__EXERCISE GOAL__: The copy must match the data word for word and contain no pictures.

================

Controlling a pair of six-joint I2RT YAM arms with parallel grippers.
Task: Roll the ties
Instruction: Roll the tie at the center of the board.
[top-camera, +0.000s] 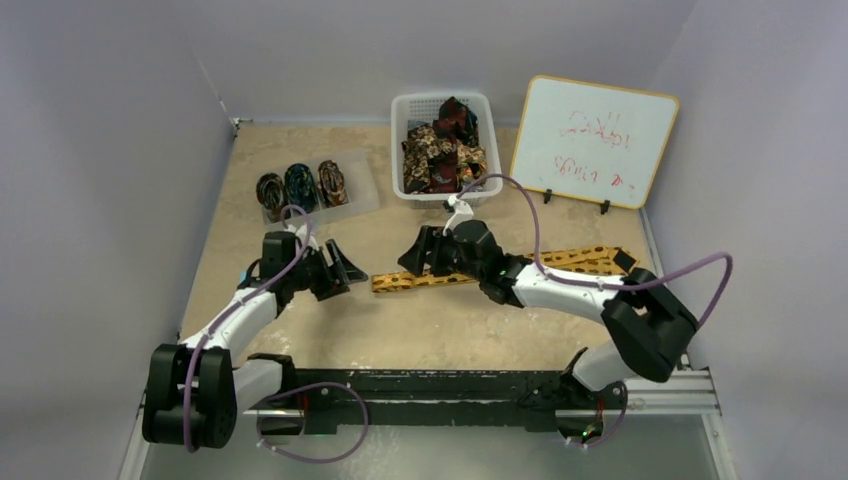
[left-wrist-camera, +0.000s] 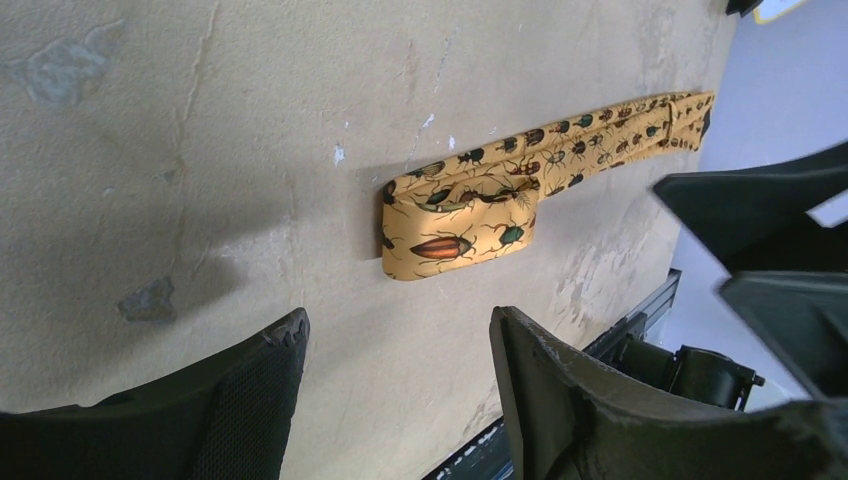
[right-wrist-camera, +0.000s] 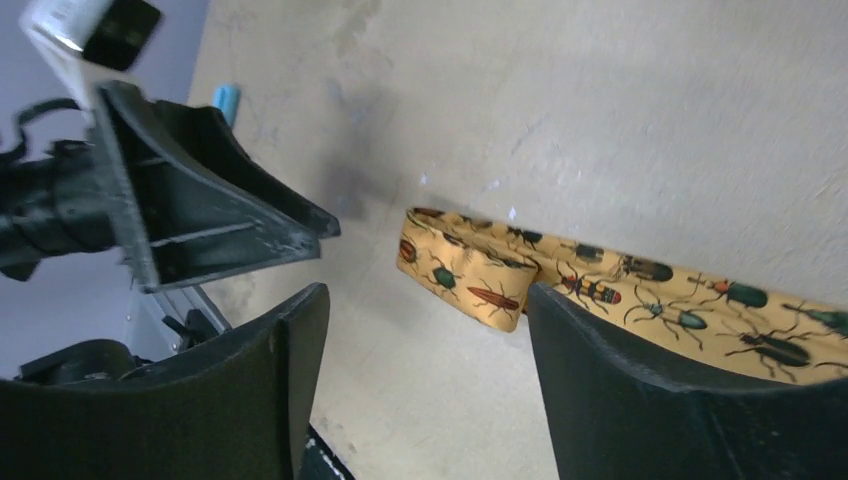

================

__REPLY TO THE TASK__:
Controlling a pair of six-joint I2RT YAM arms with parallel grippers.
Task: Roll the ties
Instruction: Roll the tie at the center of the board.
[top-camera, +0.000s] 
[left-wrist-camera, +0.000s] 
[right-wrist-camera, +0.000s] 

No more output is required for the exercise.